* **Directions for this task**
Everything in the data must be repeated exactly, apart from the pictures, which are left out.

*** Begin section ***

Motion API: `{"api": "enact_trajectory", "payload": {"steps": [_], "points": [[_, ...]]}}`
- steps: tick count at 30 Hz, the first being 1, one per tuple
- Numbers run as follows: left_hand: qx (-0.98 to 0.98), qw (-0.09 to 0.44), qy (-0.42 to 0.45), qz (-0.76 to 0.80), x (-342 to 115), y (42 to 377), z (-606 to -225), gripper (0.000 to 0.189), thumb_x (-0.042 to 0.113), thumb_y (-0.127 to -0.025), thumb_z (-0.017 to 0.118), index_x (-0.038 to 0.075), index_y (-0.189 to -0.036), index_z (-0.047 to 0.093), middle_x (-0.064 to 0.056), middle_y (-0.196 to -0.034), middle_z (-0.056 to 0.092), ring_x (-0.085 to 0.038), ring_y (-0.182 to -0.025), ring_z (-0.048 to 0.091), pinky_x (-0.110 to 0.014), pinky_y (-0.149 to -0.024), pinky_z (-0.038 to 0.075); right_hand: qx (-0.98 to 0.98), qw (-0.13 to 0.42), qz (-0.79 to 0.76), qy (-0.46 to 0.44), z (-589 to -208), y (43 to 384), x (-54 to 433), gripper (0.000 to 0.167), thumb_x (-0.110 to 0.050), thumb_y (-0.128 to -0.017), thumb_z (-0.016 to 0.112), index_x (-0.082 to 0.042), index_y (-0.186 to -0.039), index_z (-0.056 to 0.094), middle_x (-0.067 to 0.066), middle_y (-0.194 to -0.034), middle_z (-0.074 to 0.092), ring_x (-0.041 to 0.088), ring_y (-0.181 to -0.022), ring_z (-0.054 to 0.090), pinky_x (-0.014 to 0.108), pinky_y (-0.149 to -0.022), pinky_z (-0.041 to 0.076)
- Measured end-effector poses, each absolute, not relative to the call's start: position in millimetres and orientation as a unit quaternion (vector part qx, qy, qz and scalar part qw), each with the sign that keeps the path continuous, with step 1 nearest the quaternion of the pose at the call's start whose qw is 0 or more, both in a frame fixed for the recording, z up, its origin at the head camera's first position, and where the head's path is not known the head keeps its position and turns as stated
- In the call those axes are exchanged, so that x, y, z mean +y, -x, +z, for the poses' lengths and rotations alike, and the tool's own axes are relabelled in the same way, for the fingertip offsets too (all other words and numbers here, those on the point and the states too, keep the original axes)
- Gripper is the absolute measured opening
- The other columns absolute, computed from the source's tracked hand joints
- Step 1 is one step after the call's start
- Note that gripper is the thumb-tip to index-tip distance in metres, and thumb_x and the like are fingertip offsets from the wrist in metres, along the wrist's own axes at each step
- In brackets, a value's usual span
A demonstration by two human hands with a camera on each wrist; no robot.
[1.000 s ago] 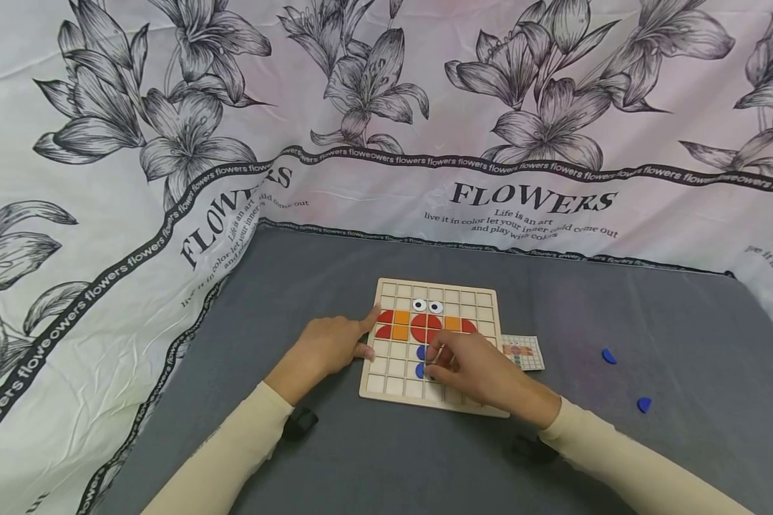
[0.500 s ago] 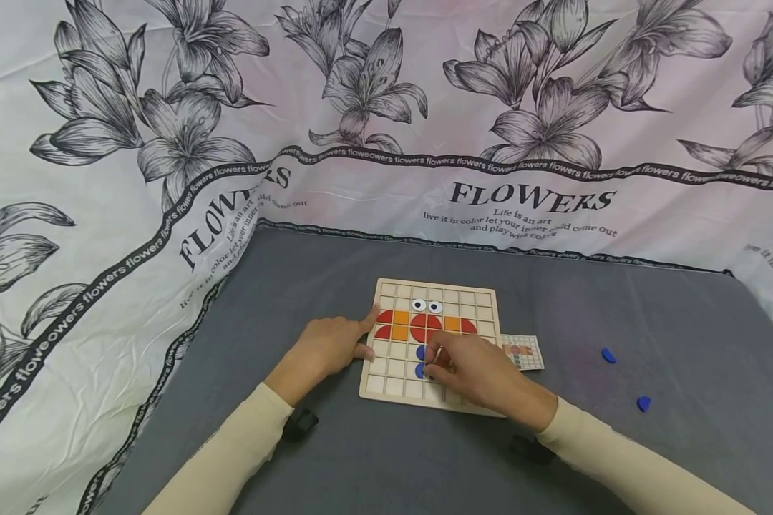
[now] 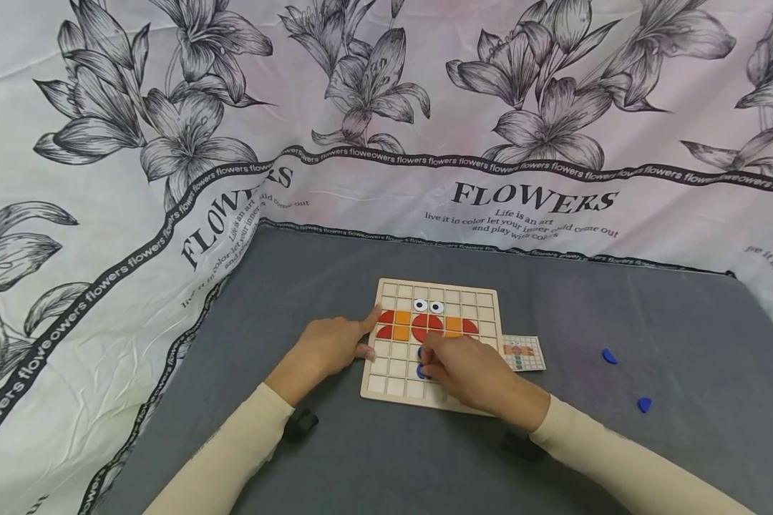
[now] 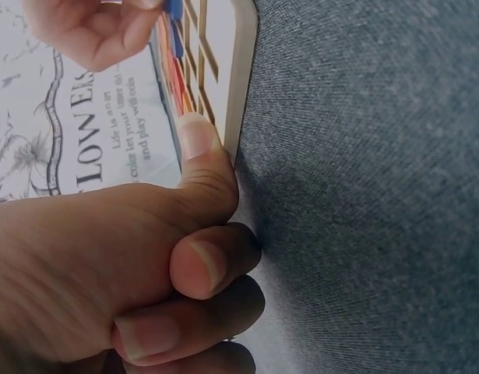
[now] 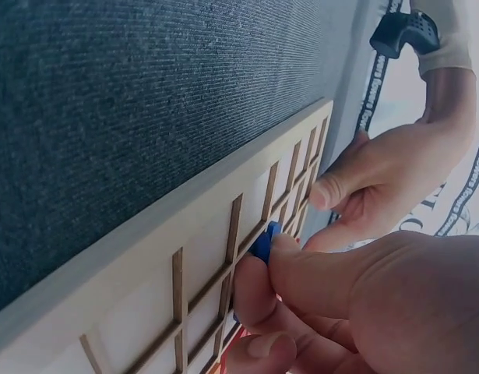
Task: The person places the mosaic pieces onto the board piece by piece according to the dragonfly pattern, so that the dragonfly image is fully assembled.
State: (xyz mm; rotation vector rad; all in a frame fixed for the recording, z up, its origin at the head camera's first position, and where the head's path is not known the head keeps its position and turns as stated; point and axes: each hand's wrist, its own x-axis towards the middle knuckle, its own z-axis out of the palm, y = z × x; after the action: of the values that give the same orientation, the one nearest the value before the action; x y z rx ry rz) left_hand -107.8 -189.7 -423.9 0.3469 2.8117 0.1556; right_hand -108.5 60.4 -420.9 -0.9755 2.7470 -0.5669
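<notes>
A square wooden grid board (image 3: 378, 385) lies on the grey cloth. It carries a red circle (image 3: 427, 323), orange squares (image 3: 402, 319), red rounded pieces (image 3: 469, 326) and two eye pieces (image 3: 421, 305). My left hand (image 3: 331, 345) touches the board's left edge with its outstretched index finger and thumb; its other fingers are bent. My right hand (image 3: 473, 368) is over the lower middle of the grid. Its thumb and index finger pinch a small blue puzzle piece (image 5: 262, 245) at a cell. Blue pieces show partly beside these fingertips in the head view.
A small pattern card (image 3: 524, 354) lies against the board's right side. Farther right on the cloth are two loose blue pieces, one upper (image 3: 609, 356) and one lower (image 3: 644, 405). A flower-printed curtain (image 3: 386, 107) stands behind and to the left.
My right hand has shifted slightly left over the grid, and its fingers now cover more of the blue pieces. The left hand stays at the board's edge.
</notes>
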Motion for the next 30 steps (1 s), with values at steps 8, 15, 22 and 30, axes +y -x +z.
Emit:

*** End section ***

* **Exercise result**
Motion API: `{"api": "enact_trajectory", "payload": {"steps": [_], "points": [[_, ...]]}}`
- steps: tick count at 30 Hz, the first being 1, one per tuple
- Numbers run as follows: left_hand: qx (-0.98 to 0.98), qw (-0.09 to 0.44), qy (-0.42 to 0.45), qz (-0.76 to 0.80), x (-342 to 115), y (42 to 377), z (-606 to -225), gripper (0.000 to 0.189), thumb_x (-0.042 to 0.113), thumb_y (-0.127 to -0.025), thumb_z (-0.017 to 0.118), index_x (-0.038 to 0.075), index_y (-0.189 to -0.036), index_z (-0.047 to 0.093), middle_x (-0.064 to 0.056), middle_y (-0.196 to -0.034), middle_z (-0.056 to 0.092), ring_x (-0.085 to 0.038), ring_y (-0.182 to -0.025), ring_z (-0.048 to 0.091), pinky_x (-0.110 to 0.014), pinky_y (-0.149 to -0.024), pinky_z (-0.038 to 0.075); right_hand: qx (-0.98 to 0.98), qw (-0.13 to 0.42), qz (-0.79 to 0.76), qy (-0.46 to 0.44), z (-589 to -208), y (43 to 384), x (-54 to 433), gripper (0.000 to 0.167), thumb_x (-0.110 to 0.050), thumb_y (-0.128 to -0.017), thumb_z (-0.016 to 0.112), index_x (-0.082 to 0.042), index_y (-0.186 to -0.039), index_z (-0.056 to 0.094), middle_x (-0.067 to 0.066), middle_y (-0.194 to -0.034), middle_z (-0.074 to 0.092), ring_x (-0.041 to 0.088), ring_y (-0.181 to -0.022), ring_z (-0.054 to 0.090), pinky_x (-0.014 to 0.108), pinky_y (-0.149 to -0.022), pinky_z (-0.041 to 0.076)
- Measured end-effector poses, each absolute, not relative to the call's start: position in millimetres and orientation as a unit quaternion (vector part qx, qy, qz and scalar part qw), each with the sign that keeps the path continuous, with step 1 nearest the quaternion of the pose at the call's start whose qw is 0 or more, both in a frame fixed for the recording, z up, its origin at the head camera's first position, and where the head's path is not known the head keeps its position and turns as stated
- In the call those axes are exchanged, so that x, y, z mean +y, -x, +z, for the poses' lengths and rotations alike, and the tool's own axes are relabelled in the same way, for the fingertip offsets too (all other words and numbers here, those on the point and the states too, keep the original axes)
- Gripper is the absolute measured opening
- The other columns absolute, computed from the source's tracked hand joints
- Step 1 is one step after the call's start
- Note that gripper is the thumb-tip to index-tip distance in metres, and thumb_x and the like are fingertip offsets from the wrist in metres, along the wrist's own axes at each step
- In brackets, a value's usual span
A demonstration by two human hands with a camera on each wrist; no robot.
[1.000 s ago] 
[0.500 s ago] 
[now] 
[now] 
[now] 
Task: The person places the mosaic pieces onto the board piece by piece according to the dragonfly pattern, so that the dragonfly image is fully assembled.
State: (xyz mm; rotation vector rad; all in a frame fixed for the recording, z up, its origin at the head camera's first position, and where the head's path is not known the head keeps its position and turns as stated; point and axes: each hand's wrist, its own x-axis towards the middle knuckle, its own z-axis out of the palm, y = z × x; after the action: of the values that give the same orientation, the one nearest the value before the action; x y z rx ry rz) left_hand -107.8 -189.7 -423.9 0.3469 2.8117 0.1556; right_hand -108.5 60.4 -420.9 -0.9755 2.7470 -0.5669
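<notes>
A square wooden grid board (image 3: 378, 385) lies on the grey cloth. It carries a red circle (image 3: 427, 323), orange squares (image 3: 402, 319), red rounded pieces (image 3: 469, 326) and two eye pieces (image 3: 421, 305). My left hand (image 3: 331, 345) touches the board's left edge with its outstretched index finger and thumb; its other fingers are bent. My right hand (image 3: 473, 368) is over the lower middle of the grid. Its thumb and index finger pinch a small blue puzzle piece (image 5: 262, 245) at a cell. Blue pieces show partly beside these fingertips in the head view.
A small pattern card (image 3: 524, 354) lies against the board's right side. Farther right on the cloth are two loose blue pieces, one upper (image 3: 609, 356) and one lower (image 3: 644, 405). A flower-printed curtain (image 3: 386, 107) stands behind and to the left.
My right hand has shifted slightly left over the grid, and its fingers now cover more of the blue pieces. The left hand stays at the board's edge.
</notes>
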Motion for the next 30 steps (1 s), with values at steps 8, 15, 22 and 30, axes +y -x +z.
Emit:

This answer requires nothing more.